Russian Objectives Defeated ?

One of the major objectives of the Russian Information Operations is to weaken the NATO and dismember it if possible and also to weaken the EU. The other aims were to legitimise Russian actions of the immediate past, like annexing of Crimea, a free run in Syria, a free run in Russia itself and of course to sort out trouble creating neighbours. The victory of Macron has put a stop on all those expectations, at least for the time being.

Conclusion

Overall it appeared to be a final all-out effort by a nation state to try and influence the election in favour of the preferred candidate. All these information warfare operations point to a clear trend. They are not just cyber hacking operations. They also include effective use of social media, traditional media outlets, information on whistle blower kind of sites; thus making the operation well balanced and brain-washing the target (the countries’ population) in support of the favoured candidate.
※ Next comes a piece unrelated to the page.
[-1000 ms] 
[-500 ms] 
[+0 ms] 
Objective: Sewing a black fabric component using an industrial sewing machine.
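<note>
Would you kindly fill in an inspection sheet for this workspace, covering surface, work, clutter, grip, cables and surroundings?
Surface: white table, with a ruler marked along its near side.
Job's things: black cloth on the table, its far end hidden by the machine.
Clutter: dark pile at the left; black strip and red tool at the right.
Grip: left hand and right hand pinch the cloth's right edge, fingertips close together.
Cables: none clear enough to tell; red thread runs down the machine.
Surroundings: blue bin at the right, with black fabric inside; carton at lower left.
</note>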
In all these cases there also appears to be some covert linkage between the favoured candidate and Russia. Like they say there is no smoke without fire.  

On Sunday 07 May 2017, Macron, at 39, became the youngest President in the history of France and the nation's youngest leader since Napoleon.

What Next

German elections watch out here we come. Not an unreasonable possibility because of past precedents of meddling in German affairs, and thereafter Italy is waiting to happen.